Mizik pou nou sé défoulman ka riflété an santiman.
Les aspects disruptifs de la personnalité d’un génial compositeur et les effets de sa disparition sur la population guadeloupéenne, ses funérailles musicales et populaires obligent à rappeler que le génie sait être très gwadloupéyen.
On peut être soi et créatif.
Pas besoin d’imiter. Une symphonie en porcelaine peut transporter des cœurs et des âmes.
Woulo bravo pour l’artiste. Conques à lambi, chanson créole et chaînes brisées. Le Mas c’est la puissance. Nou sé an pep a ka, rappelait Akiyo dimanche gras. Nou sé osi an pèp à strombophone. Nou sav kréyé.

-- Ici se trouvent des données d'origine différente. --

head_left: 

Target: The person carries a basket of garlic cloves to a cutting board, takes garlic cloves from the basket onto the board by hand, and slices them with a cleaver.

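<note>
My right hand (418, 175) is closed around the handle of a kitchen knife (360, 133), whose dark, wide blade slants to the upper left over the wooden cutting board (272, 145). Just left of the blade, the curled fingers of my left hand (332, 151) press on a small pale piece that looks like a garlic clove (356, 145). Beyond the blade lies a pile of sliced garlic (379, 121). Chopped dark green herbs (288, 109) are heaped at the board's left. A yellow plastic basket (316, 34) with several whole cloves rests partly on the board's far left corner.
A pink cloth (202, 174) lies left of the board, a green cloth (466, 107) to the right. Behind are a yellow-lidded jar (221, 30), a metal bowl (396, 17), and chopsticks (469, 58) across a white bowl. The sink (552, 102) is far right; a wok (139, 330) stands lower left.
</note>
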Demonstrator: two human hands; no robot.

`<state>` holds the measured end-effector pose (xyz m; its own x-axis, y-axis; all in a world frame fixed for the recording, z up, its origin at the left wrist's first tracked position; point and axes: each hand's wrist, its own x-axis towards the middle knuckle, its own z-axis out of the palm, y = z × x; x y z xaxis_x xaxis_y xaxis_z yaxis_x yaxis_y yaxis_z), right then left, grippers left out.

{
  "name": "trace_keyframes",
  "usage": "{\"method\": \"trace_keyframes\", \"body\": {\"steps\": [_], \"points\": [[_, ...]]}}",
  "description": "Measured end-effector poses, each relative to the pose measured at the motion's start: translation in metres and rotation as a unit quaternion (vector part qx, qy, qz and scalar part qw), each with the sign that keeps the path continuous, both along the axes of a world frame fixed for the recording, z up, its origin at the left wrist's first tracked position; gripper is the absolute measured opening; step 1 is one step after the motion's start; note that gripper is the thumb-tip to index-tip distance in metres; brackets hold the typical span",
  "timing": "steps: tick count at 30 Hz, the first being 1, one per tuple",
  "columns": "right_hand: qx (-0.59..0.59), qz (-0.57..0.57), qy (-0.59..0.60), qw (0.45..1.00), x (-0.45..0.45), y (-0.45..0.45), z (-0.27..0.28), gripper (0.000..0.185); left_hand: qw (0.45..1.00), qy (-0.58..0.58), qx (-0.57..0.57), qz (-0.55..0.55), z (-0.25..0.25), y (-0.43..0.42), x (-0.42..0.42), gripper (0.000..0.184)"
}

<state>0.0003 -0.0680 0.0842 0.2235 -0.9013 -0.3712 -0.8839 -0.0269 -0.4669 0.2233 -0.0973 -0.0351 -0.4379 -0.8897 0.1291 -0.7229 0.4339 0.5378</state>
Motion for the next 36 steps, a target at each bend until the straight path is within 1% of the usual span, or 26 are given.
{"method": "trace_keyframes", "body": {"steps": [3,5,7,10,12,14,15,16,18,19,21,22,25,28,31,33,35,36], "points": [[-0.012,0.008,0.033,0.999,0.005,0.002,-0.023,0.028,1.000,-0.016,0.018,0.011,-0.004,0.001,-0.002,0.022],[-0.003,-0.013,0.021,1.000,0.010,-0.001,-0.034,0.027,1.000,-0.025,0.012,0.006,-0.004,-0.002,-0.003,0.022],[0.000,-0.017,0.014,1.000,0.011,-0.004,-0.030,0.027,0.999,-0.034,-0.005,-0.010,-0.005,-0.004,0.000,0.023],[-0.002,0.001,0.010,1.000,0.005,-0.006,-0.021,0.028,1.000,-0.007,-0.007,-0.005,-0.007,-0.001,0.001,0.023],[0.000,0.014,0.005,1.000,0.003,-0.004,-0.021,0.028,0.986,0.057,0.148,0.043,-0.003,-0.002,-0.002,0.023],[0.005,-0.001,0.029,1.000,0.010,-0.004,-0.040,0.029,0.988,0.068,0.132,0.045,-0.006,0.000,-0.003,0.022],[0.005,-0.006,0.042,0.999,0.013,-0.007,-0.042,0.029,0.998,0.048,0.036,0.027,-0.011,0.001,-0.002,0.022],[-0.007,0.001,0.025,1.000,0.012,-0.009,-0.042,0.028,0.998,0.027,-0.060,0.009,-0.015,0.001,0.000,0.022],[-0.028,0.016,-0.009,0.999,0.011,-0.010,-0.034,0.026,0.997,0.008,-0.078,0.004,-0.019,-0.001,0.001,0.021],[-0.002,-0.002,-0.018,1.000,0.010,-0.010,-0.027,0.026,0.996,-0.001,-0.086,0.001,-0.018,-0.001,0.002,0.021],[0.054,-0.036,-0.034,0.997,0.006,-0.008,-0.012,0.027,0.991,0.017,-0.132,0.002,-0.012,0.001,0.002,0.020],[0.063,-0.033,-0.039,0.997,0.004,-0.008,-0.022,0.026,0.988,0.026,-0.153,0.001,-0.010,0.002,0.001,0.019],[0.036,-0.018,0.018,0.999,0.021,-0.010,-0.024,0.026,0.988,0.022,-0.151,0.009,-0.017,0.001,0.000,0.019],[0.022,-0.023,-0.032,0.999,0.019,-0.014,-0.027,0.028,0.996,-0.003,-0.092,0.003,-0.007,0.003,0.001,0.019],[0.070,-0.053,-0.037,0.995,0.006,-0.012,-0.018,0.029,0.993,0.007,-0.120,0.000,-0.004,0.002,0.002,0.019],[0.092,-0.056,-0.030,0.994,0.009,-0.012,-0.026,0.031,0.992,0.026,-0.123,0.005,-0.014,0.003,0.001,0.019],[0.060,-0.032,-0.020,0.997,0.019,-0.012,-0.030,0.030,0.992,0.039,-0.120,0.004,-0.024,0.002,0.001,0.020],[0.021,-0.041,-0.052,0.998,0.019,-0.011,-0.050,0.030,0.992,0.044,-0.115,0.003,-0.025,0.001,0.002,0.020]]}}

Le groupe Kontak le rappelait aussi justement : Nou jous ni « Prix Nobel, Maryse Condé ». Mais oui, l’art guadeloupéen est complet. De la musique (Konkèt, Lollia, Debs, Desvarieux, Ursull, Saint-Val, Floro, Saint-Éloi, Salcedo, Ladrezeau, Coquerel, etc. ) à l’art littéraire (Perse, Condé, Rupaire, Tirolien, Pineau, Pépin, Schwarz-Bart, Maximin, etc.) en passant par les danses (indiennes, gwo-ka,Biguine ,Zouk etc.) et les œuvres de nos peintres (Rovelas, Sainsilly, Nankin, Cyrille, Nabajoth, etc.), la Guadeloupe regorge de chefs d’œuvres créés par des esprits innovants.